┏━━
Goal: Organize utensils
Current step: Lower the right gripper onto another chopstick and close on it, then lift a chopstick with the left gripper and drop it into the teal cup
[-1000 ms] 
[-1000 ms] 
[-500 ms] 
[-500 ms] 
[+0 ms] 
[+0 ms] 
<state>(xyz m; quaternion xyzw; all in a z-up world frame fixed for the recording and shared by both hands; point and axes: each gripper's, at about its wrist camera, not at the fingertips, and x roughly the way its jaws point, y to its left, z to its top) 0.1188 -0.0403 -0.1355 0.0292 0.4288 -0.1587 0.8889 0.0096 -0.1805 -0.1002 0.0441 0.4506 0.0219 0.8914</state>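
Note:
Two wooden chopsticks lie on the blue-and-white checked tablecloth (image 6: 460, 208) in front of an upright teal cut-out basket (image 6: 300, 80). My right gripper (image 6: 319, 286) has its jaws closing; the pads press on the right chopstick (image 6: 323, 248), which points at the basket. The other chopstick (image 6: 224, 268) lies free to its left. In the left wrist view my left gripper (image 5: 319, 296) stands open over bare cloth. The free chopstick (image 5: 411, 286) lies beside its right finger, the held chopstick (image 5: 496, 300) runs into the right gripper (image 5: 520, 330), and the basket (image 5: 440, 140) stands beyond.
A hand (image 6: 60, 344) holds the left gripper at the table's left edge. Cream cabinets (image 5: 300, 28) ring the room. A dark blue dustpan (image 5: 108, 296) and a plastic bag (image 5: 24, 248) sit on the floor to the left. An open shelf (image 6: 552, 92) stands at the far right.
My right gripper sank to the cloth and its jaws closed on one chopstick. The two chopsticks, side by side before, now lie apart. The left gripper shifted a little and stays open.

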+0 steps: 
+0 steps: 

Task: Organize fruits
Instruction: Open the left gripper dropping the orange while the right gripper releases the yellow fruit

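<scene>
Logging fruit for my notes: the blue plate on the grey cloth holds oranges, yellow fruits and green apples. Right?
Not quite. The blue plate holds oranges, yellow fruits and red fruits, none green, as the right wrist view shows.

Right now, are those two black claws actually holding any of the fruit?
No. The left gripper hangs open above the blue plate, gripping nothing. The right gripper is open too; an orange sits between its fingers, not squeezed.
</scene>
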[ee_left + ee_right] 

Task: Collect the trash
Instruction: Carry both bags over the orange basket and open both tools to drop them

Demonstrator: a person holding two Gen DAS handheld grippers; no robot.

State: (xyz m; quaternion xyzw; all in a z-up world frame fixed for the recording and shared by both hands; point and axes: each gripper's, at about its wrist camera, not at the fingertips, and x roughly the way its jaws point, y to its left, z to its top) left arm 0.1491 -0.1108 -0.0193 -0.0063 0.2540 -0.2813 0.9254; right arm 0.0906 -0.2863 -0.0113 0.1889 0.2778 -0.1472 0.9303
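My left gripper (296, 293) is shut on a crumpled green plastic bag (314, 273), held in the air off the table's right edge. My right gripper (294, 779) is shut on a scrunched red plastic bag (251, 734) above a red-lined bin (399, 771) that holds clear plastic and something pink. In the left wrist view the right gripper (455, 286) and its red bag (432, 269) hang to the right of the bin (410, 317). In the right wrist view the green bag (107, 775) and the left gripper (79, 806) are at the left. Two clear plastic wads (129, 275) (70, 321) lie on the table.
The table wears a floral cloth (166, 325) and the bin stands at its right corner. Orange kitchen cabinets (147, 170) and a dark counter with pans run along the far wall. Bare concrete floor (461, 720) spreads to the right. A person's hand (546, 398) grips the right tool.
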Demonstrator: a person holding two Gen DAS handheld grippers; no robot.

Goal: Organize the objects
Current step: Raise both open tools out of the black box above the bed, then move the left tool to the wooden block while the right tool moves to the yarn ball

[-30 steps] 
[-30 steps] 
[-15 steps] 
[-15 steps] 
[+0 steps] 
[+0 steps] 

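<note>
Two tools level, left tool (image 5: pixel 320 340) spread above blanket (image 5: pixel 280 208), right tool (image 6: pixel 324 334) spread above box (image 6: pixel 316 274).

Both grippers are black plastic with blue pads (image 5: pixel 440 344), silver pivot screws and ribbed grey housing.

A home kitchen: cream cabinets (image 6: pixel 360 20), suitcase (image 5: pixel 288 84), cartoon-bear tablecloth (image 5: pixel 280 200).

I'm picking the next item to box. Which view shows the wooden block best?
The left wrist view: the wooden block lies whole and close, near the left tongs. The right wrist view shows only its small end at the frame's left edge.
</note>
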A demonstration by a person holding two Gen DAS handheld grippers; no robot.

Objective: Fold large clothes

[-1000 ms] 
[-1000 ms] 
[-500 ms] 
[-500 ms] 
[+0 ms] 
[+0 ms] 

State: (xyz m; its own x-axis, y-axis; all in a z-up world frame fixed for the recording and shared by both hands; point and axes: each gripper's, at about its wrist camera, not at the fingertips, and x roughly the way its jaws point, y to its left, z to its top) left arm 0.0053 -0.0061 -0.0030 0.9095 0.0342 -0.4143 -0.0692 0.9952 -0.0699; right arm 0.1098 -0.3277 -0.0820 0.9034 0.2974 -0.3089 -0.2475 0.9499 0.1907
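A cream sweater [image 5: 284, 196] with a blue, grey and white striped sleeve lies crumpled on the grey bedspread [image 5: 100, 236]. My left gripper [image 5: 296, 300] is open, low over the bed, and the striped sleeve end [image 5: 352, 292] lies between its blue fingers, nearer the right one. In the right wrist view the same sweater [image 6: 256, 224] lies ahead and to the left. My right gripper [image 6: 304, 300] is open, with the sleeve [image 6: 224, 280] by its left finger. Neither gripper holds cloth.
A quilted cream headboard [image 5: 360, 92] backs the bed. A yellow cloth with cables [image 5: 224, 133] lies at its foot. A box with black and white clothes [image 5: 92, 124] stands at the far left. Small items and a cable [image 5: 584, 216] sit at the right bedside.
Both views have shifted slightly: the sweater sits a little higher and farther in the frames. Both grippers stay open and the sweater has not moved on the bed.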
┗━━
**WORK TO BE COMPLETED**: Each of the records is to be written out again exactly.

**COMPLETED TASK**:
Goal: Organize utensils
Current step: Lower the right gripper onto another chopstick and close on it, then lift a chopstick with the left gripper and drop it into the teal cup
[-1000 ms] 
[-1000 ms] 
[-500 ms] 
[-500 ms] 
[+0 ms] 
[+0 ms] 
<state>(xyz m; quaternion xyzw; all in a z-up world frame fixed for the recording and shared by both hands; point and axes: each gripper's, at about its wrist camera, not at the fingertips, and x roughly the way its jaws point, y to its left, z to its top) 0.1188 -0.0403 -0.1355 0.0292 0.4288 -0.1587 0.8889 0.0096 -0.1805 -0.1002 0.0441 0.4506 0.0219 0.8914</state>
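Note:
Two wooden chopsticks lie on the blue-and-white checked tablecloth (image 6: 460, 208) in front of an upright teal cut-out basket (image 6: 300, 80). My right gripper (image 6: 319, 286) has its jaws closing; the pads press on the right chopstick (image 6: 323, 248), which points at the basket. The other chopstick (image 6: 224, 268) lies free to its left. In the left wrist view my left gripper (image 5: 319, 296) stands open over bare cloth. The free chopstick (image 5: 411, 286) lies beside its right finger, the held chopstick (image 5: 496, 300) runs into the right gripper (image 5: 520, 330), and the basket (image 5: 440, 140) stands beyond.
A hand (image 6: 60, 344) holds the left gripper at the table's left edge. Cream cabinets (image 5: 300, 28) ring the room. A dark blue dustpan (image 5: 108, 296) and a plastic bag (image 5: 24, 248) sit on the floor to the left. An open shelf (image 6: 552, 92) stands at the far right.
My right gripper sank to the cloth and its jaws closed on one chopstick. The two chopsticks, side by side before, now lie apart. The left gripper shifted a little and stays open.
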
+0 steps: 
+0 steps: 

Task: Organize fruits
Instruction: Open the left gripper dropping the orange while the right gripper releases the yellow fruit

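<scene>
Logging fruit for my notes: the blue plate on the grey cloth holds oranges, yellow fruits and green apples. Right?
Not quite. The blue plate holds oranges, yellow fruits and red fruits, none green, as the right wrist view shows.

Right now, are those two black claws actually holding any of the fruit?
No. The left gripper hangs open above the blue plate, gripping nothing. The right gripper is open too; an orange sits between its fingers, not squeezed.
</scene>
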[ee_left + ee_right] 

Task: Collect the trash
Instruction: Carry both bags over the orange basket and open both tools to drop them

Demonstrator: a person holding two Gen DAS handheld grippers; no robot.

State: (xyz m; quaternion xyzw; all in a z-up world frame fixed for the recording and shared by both hands; point and axes: each gripper's, at about its wrist camera, not at the fingertips, and x roughly the way its jaws point, y to its left, z to its top) left arm 0.1491 -0.1108 -0.0193 -0.0063 0.2540 -0.2813 0.9254; right arm 0.0906 -0.2863 -0.0113 0.1889 0.2778 -0.1472 0.9303
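My left gripper (296, 293) is shut on a crumpled green plastic bag (314, 273), held in the air off the table's right edge. My right gripper (294, 779) is shut on a scrunched red plastic bag (251, 734) above a red-lined bin (399, 771) that holds clear plastic and something pink. In the left wrist view the right gripper (455, 286) and its red bag (432, 269) hang to the right of the bin (410, 317). In the right wrist view the green bag (107, 775) and the left gripper (79, 806) are at the left. Two clear plastic wads (129, 275) (70, 321) lie on the table.
The table wears a floral cloth (166, 325) and the bin stands at its right corner. Orange kitchen cabinets (147, 170) and a dark counter with pans run along the far wall. Bare concrete floor (461, 720) spreads to the right. A person's hand (546, 398) grips the right tool.
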Demonstrator: a person holding two Gen DAS handheld grippers; no robot.

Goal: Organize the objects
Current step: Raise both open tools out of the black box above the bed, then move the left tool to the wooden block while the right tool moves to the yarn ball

[-30 steps] 
[-30 steps] 
[-15 steps] 
[-15 steps] 
[+0 steps] 
[+0 steps] 

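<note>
Two tools level, left tool (image 5: pixel 320 340) spread above blanket (image 5: pixel 280 208), right tool (image 6: pixel 324 334) spread above box (image 6: pixel 316 274).

Both grippers are black plastic with blue pads (image 5: pixel 440 344), silver pivot screws and ribbed grey housing.

A home kitchen: cream cabinets (image 6: pixel 360 20), suitcase (image 5: pixel 288 84), cartoon-bear tablecloth (image 5: pixel 280 200).

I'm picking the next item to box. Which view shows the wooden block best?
The left wrist view: the wooden block lies whole and close, near the left tongs. The right wrist view shows only its small end at the frame's left edge.
</note>
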A demonstration by a person holding two Gen DAS handheld grippers; no robot.

Objective: Fold large clothes

[-1000 ms] 
[-1000 ms] 
[-500 ms] 
[-500 ms] 
[+0 ms] 
[+0 ms] 

State: (xyz m; its own x-axis, y-axis; all in a z-up world frame fixed for the recording and shared by both hands; point and axes: each gripper's, at about its wrist camera, not at the fingertips, and x roughly the way its jaws point, y to its left, z to its top) left arm 0.0053 -0.0061 -0.0030 0.9095 0.0342 -0.4143 -0.0692 0.9952 -0.0699; right arm 0.1098 -0.3277 -0.0820 0.9034 0.2974 -0.3089 -0.2475 0.9499 0.1907
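A cream sweater [image 5: 284, 196] with a blue, grey and white striped sleeve lies crumpled on the grey bedspread [image 5: 100, 236]. My left gripper [image 5: 296, 300] is open, low over the bed, and the striped sleeve end [image 5: 352, 292] lies between its blue fingers, nearer the right one. In the right wrist view the same sweater [image 6: 256, 224] lies ahead and to the left. My right gripper [image 6: 304, 300] is open, with the sleeve [image 6: 224, 280] by its left finger. Neither gripper holds cloth.
A quilted cream headboard [image 5: 360, 92] backs the bed. A yellow cloth with cables [image 5: 224, 133] lies at its foot. A box with black and white clothes [image 5: 92, 124] stands at the far left. Small items and a cable [image 5: 584, 216] sit at the right bedside.
Both views have shifted slightly: the sweater sits a little higher and farther in the frames. Both grippers stay open and the sweater has not moved on the bed.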

Nothing else is needed for this exercise.